One of the first victims to be found was retired high school teacher Pietro Carmina, who had recently recovered from a life-threatening case of coronavirus, media reports said.
– ‘A tremendous roar‘ –
Two women were recovered alive from the debris early on Sunday after being found by sniffer dogs, but rescuers have not heard further signs of life.
An investigation has been opened into the cause of the explosion, which authorities said was most probably a gas leak.
Local resident Calogero Bonanno said, “neighbours had told me there was a smell of gas”.
“I heard a tremendous roar as if a bomb had gone off or a plane had crashed into the house,” he was cited as saying by Italian media.
“Then the window frames exploded. We immediately went down to the street, there was fire everywhere, rubble all around,” he said after fleeing along with his wife, three children and in-laws.

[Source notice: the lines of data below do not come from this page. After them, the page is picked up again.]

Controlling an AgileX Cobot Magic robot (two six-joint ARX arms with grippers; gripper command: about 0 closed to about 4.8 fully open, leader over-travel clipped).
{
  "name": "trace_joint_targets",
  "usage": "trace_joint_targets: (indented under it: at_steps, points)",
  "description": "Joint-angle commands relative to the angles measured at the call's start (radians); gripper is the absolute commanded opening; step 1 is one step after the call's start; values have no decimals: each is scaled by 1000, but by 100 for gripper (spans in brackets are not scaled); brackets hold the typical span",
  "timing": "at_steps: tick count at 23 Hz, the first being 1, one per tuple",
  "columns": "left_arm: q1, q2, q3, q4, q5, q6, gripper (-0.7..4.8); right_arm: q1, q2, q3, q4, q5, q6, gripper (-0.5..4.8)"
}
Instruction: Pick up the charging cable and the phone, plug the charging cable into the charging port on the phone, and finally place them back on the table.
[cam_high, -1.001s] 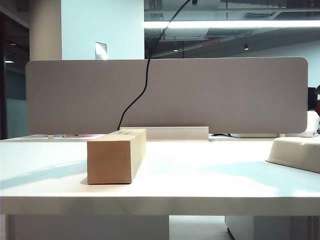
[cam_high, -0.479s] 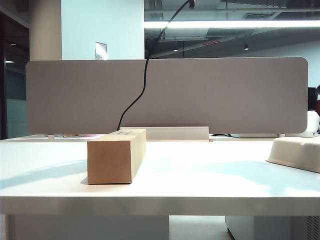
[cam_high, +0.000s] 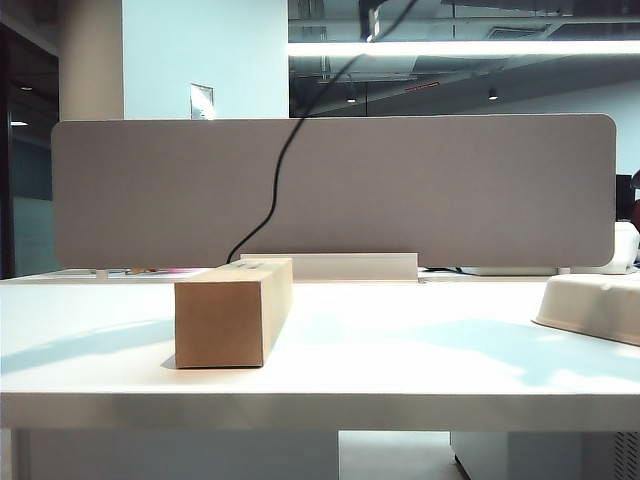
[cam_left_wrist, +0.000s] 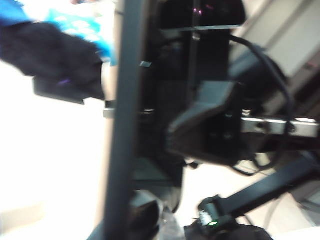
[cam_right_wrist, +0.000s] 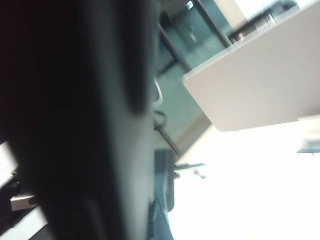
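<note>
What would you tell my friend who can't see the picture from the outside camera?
A black charging cable hangs down from above in front of a grey divider panel. A brown cardboard box stands on the white table.

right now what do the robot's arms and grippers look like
Left gripper: blurred dark grey bar close to its wrist camera; behind it black arm housings, a looping black cable, a silver bracket, a tiny green light. Right gripper: only a black blur filling its wrist camera's near side. No markings readable.
</note>
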Motion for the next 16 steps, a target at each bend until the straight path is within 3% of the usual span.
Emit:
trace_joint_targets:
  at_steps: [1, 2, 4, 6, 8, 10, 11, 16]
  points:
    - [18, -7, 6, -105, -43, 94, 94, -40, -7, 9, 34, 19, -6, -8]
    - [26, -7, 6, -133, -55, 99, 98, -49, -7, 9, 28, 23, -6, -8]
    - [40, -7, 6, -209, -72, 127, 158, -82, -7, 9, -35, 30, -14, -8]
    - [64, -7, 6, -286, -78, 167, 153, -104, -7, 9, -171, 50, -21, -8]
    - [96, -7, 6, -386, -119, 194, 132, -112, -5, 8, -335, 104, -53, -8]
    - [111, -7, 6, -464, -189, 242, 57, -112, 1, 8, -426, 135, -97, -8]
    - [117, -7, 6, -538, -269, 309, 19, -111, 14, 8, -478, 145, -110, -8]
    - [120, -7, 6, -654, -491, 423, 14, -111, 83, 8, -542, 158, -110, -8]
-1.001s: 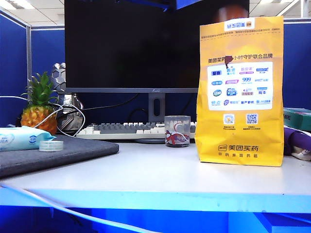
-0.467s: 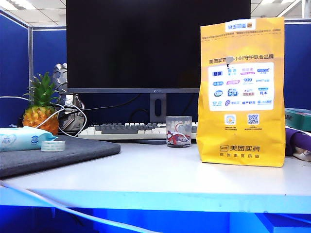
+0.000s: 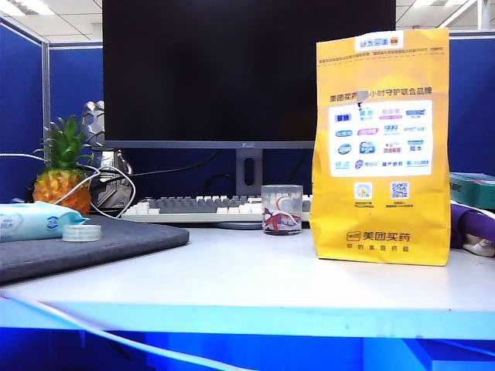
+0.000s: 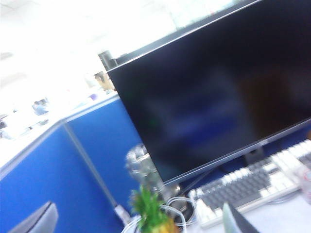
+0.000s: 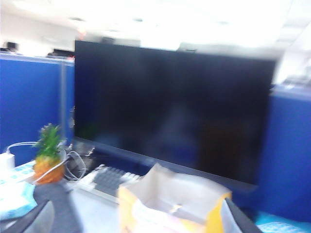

“It’s a miracle we’re alive.”
Natural gas distributor Italgas said in a statement it had received no reports of gas leaks in the week leading up to the incident.
No construction work was underway in the section of pipeline affected in the blast and the town’s distribution network was fully inspected in both 2020 and 2021, it said.
The Repubblica daily said the town’s gas pipelines — installed 36 years ago — were among the oldest in Italy and ran through unstable ground susceptible to soil erosion and landslides.
Sicily, one of Italy’s poorest regions, suffers from sub-standard and ageing infrastructure.